На берегу Аракоса он сбросил ее на землю. Она застонала, атласный халат распахнулся, обнажив нежную кожу живота. Аран спрыгнул с седла и, повинуясь разбуженному инстинкту, неумело и грубо овладел ею. Едва он позволил себе расслабиться, девушка выскользнула из-под него, в руке у нее оказался кинжал старика, который Аран неосторожно бросил на траву рядом. Растрепанная и окровавленная, она встала перед ним, шепча проклятия. Аран засмеялся, скрывая страх, и едва успел увернуться от удара. Он отступил на шаг, но второго удара не последовало. Девушка повернулась и стремглав побежала к реке. Аран увидел, как она бросилась в волны и сильное течение подхватило ее гибкое тело. Он побежал вдоль берега, не упуская ее из виду, и внезапно остановился, потрясенный. Волна перевернула девушку на спину. Из-под обнаженной левой груди торчала рукоять кинжала. Затем тело ушло под воду, лишь большое красное пятно еще какое-то время виднелось на поверхности. Вскоре исчезло и оно, а вместе с ним все мечты Арана о Золотом дворце и честно добытой славе…

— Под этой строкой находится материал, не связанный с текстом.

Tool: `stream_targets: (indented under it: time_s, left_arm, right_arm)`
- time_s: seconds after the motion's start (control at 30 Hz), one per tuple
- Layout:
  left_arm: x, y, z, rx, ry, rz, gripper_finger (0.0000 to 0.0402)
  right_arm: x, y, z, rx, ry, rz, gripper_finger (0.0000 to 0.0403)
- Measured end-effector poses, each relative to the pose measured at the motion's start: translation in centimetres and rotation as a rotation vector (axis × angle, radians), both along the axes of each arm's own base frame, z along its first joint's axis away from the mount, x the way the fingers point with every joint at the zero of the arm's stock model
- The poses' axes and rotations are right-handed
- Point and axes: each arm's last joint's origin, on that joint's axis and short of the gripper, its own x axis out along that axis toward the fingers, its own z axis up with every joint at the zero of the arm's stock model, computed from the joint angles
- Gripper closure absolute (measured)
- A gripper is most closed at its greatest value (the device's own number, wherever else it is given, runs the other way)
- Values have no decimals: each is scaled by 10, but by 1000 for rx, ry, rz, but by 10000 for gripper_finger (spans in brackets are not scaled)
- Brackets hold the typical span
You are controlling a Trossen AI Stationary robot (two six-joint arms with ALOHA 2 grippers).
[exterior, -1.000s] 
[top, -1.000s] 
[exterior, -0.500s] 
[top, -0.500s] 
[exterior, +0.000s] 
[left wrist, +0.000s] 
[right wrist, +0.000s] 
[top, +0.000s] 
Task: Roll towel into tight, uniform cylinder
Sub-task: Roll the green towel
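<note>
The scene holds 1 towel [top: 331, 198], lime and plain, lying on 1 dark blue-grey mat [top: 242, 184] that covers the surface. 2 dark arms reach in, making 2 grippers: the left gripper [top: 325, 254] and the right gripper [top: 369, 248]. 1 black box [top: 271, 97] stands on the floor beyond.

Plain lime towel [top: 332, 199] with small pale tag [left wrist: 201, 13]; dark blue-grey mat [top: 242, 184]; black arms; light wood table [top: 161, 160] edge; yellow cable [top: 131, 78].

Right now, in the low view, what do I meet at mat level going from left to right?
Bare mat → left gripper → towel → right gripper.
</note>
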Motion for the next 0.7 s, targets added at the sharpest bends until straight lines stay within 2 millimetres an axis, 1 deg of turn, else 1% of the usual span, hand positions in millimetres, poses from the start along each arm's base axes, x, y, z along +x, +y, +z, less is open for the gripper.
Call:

И вот сейчас, через двадцать лет, Аран вновь стоял на том же самом месте и морщился от нежданных и никчемных воспоминаний. Давно уже он, жестокий и бесстрашный айгурский вождь, выбросил из головы глупую савраматскую девчонку. О старце и вовсе никогда не думал. Но что-то в этом месте тревожило его.

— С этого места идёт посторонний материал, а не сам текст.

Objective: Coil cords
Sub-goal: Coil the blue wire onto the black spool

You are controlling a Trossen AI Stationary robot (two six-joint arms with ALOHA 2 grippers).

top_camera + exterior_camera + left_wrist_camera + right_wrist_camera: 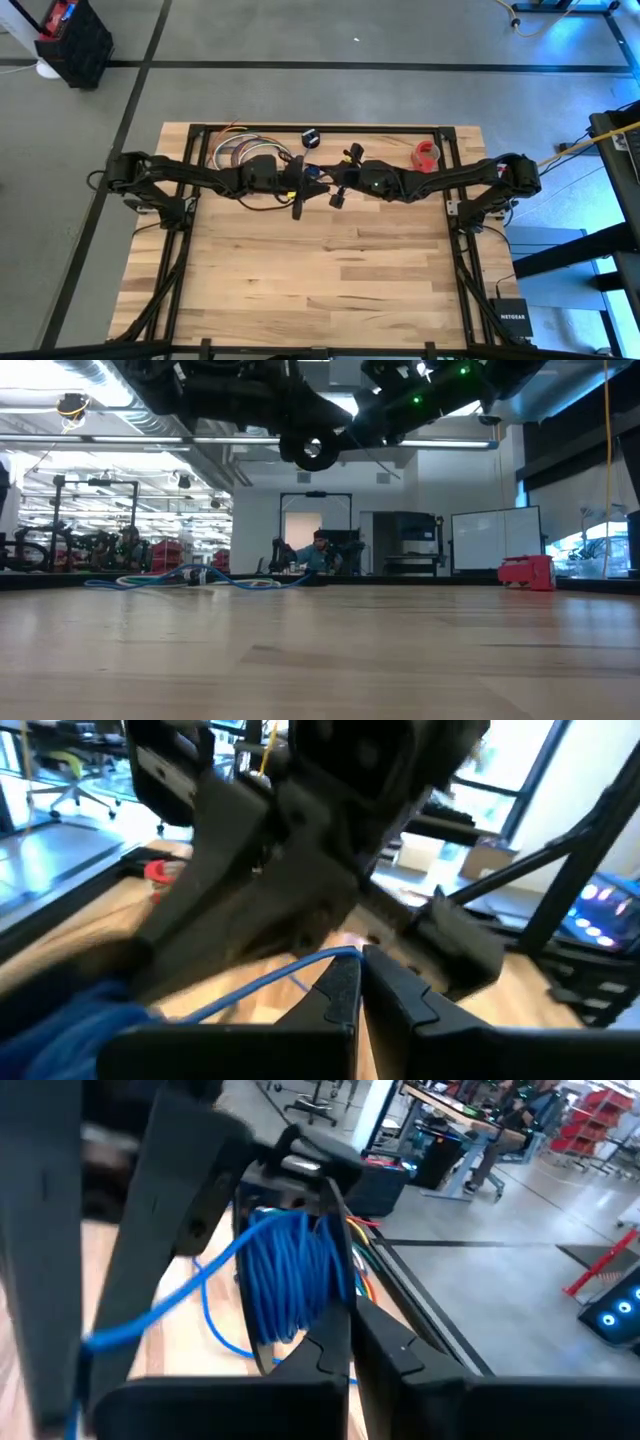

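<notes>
My left gripper (358, 982): fingers pressed together, tips pinching a thin blue strand of the cord (262, 982); it hangs above the far middle of the table (330, 270), tip to tip with my other arm.
My right gripper (345, 1342): fingers closed as well, clamped at the edge of a thick hank of blue cord (290, 1280) wound in many tight turns; one loose strand trails off the hank toward the table.
Where my arms meet: both reach in from the sides and meet near the far edge, left gripper (297, 192) and right gripper (338, 188) just beside each other, held up off the wood.
Cord, held part: a blue bundle between my two grippers (313, 172).
Cord, loose part: pale loops lie on the table at the far left (235, 150), partly under my left arm; from table height they show as a low tangle on the wood (195, 577).
Black puck: lies near the far edge (310, 138).
Red tape roll: far right of the table (427, 154), well apart from the cord.
</notes>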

Аран вел свой отряд ночью, чтобы уже с рассветом переплыть Аракос и вторгнуться в Ильмерское княжество. Он мог поклясться, что не заблудился и пришел именно туда, куда хотел. Вражеские дозоры не обнаружили айгурскую конницу, было по-прежнему тихо. Но тишина-то и настораживала. Аран вдруг осознал, что не слышит плеска волн. Река, из которой должны были напиться истомленные ночным переходом кони, текла без единого звука. Может, с годами ее русло изменилось?
Аран проехал еще немного и опять остановился. Чутье подсказывало ему, что это именно то место, но реки не было… Все тот же песок кругом, и больше ничего.

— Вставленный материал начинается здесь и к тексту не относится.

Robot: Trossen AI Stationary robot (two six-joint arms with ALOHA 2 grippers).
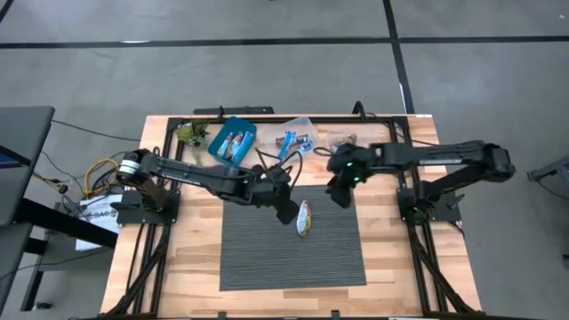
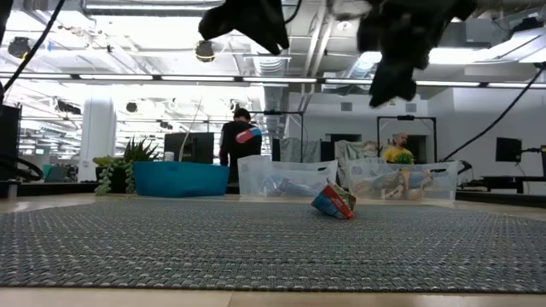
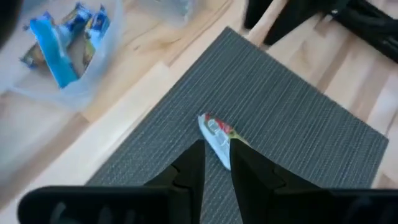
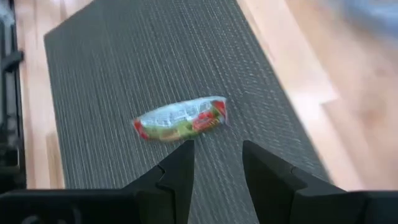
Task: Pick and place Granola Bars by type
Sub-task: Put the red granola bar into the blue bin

Рассвет застал его неподвижно стоящим впереди тысячного отряда. Сумрачные воины молча ждали решения своего предводителя, а тот с удивлением рассматривал бледные рыбьи скелеты, речные ракушки, пустые крабьи скорлупки и панцири черепах. Аран не ошибся, не сбился с пути, перед ним действительно был Аракос. Река, засыпанная песком…
Вдруг конь под ним заржал и встал на дыбы. Аран раздраженно хлестнул его плетью и натянул поводья. Сзади послышались испуганные возгласы. Песок начал двигаться и шелестеть, хотя никакого ветра не было. Засыпанная река будто оживала. Из-под земли послышался странный гул, русло стало выпуклым и продолжало расти. Перед глазами ошарашенных айгуров вставала песчаная стена, становясь с каждой минутой все выше и выше. Воины попятились, некоторые сделали невольную попытку объехать это странное место, но стена оказалась бесконечно длинной и все продолжала расти, превращаясь в клубящуюся массу, внутри которой метались огненные всполохи. Гул стал очень громким и давил на уши. Наконец конница не выдержала и, не дожидаясь приказа вождя, повернула вспять.
И тогда вслед за всадниками покатился Огненный вал.
Аран изо всех сил хлестал коня и то и дело оглядывался назад. Страшная стихия настигала его. Скакать было трудно, конь увязал в песке, вырваться вперед мешали другие воины. Из-за поднятой множеством копыт пыли невозможно было дышать. Вдруг конь Арана споткнулся, и вождь, не удержавшись в седле, упал. Вскочив и прихрамывая, он попытался ухватить поводья своего коня, но тот прянул в сторону и, обезумев, умчался прочь. Аран оглянулся, закричал и не услышал собственного крика, ибо оглох от всесокрушающего гула. Огненный вал вырос до самого неба. На мгновение в помутненной памяти Арана вновь всплыло лицо савраматской девушки. Из его ушей хлынула кровь, глаза выкатились из орбит, и он превратился в ничто.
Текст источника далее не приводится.